● EXERCISE OBJECTIVE: All of the data must be output without alteration.

● DATA BELOW:
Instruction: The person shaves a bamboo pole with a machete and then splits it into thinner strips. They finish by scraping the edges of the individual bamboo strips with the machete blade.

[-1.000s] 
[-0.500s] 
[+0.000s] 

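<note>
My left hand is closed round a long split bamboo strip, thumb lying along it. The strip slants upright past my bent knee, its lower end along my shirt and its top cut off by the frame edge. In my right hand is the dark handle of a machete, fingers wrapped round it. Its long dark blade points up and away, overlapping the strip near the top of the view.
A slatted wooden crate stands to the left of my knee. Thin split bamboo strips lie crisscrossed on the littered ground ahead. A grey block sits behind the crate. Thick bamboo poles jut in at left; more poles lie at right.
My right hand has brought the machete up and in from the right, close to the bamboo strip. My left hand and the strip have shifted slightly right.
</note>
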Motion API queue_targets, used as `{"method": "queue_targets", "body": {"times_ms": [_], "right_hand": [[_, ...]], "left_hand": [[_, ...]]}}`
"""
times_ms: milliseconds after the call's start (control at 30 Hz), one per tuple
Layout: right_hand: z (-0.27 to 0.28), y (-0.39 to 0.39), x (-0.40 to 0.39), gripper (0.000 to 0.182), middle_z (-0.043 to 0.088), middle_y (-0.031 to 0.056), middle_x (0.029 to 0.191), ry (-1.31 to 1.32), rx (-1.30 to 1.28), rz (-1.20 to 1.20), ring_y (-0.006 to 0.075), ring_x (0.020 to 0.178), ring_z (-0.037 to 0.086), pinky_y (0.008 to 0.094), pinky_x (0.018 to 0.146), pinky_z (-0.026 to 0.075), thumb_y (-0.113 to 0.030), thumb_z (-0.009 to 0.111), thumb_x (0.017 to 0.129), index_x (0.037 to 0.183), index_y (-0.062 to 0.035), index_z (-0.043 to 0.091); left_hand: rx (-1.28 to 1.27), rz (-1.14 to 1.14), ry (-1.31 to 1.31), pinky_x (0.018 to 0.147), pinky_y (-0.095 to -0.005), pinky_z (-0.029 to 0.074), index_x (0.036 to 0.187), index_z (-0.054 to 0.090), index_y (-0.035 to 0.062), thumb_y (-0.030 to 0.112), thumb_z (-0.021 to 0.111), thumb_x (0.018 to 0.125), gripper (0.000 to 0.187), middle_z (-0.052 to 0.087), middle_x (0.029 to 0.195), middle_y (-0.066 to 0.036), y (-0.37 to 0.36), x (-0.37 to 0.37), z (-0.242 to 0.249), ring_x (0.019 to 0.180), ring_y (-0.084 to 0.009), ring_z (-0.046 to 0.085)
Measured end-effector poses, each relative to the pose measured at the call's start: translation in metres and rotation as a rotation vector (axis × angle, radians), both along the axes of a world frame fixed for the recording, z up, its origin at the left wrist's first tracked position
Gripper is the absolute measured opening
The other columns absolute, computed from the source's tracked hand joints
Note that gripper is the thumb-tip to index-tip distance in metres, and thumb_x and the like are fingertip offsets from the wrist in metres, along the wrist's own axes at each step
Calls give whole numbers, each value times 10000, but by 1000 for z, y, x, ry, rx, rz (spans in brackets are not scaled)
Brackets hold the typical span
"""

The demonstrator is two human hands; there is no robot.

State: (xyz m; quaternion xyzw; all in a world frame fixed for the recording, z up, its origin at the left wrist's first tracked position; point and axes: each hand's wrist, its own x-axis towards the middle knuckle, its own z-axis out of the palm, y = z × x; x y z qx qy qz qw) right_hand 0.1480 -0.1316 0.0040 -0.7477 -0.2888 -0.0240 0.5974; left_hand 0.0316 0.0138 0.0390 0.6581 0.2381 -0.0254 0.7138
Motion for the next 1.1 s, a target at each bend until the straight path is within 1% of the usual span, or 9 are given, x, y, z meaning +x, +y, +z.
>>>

● TASK RESPONSE:
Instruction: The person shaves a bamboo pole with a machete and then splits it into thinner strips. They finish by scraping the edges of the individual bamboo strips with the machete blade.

[-1.000s] 
[-0.500s] 
[+0.000s] 

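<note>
My left hand is closed round a long split bamboo strip, thumb lying along it. The strip slants upright past my bent knee, its lower end along my shirt and its top cut off by the frame edge. In my right hand is the dark handle of a machete, fingers wrapped round it. Its long dark blade points up and away, overlapping the strip near the top of the view.
A slatted wooden crate stands to the left of my knee. Thin split bamboo strips lie crisscrossed on the littered ground ahead. A grey block sits behind the crate. Thick bamboo poles jut in at left; more poles lie at right.
My right hand has brought the machete up and in from the right, close to the bamboo strip. My left hand and the strip have shifted slightly right.
</note>
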Motion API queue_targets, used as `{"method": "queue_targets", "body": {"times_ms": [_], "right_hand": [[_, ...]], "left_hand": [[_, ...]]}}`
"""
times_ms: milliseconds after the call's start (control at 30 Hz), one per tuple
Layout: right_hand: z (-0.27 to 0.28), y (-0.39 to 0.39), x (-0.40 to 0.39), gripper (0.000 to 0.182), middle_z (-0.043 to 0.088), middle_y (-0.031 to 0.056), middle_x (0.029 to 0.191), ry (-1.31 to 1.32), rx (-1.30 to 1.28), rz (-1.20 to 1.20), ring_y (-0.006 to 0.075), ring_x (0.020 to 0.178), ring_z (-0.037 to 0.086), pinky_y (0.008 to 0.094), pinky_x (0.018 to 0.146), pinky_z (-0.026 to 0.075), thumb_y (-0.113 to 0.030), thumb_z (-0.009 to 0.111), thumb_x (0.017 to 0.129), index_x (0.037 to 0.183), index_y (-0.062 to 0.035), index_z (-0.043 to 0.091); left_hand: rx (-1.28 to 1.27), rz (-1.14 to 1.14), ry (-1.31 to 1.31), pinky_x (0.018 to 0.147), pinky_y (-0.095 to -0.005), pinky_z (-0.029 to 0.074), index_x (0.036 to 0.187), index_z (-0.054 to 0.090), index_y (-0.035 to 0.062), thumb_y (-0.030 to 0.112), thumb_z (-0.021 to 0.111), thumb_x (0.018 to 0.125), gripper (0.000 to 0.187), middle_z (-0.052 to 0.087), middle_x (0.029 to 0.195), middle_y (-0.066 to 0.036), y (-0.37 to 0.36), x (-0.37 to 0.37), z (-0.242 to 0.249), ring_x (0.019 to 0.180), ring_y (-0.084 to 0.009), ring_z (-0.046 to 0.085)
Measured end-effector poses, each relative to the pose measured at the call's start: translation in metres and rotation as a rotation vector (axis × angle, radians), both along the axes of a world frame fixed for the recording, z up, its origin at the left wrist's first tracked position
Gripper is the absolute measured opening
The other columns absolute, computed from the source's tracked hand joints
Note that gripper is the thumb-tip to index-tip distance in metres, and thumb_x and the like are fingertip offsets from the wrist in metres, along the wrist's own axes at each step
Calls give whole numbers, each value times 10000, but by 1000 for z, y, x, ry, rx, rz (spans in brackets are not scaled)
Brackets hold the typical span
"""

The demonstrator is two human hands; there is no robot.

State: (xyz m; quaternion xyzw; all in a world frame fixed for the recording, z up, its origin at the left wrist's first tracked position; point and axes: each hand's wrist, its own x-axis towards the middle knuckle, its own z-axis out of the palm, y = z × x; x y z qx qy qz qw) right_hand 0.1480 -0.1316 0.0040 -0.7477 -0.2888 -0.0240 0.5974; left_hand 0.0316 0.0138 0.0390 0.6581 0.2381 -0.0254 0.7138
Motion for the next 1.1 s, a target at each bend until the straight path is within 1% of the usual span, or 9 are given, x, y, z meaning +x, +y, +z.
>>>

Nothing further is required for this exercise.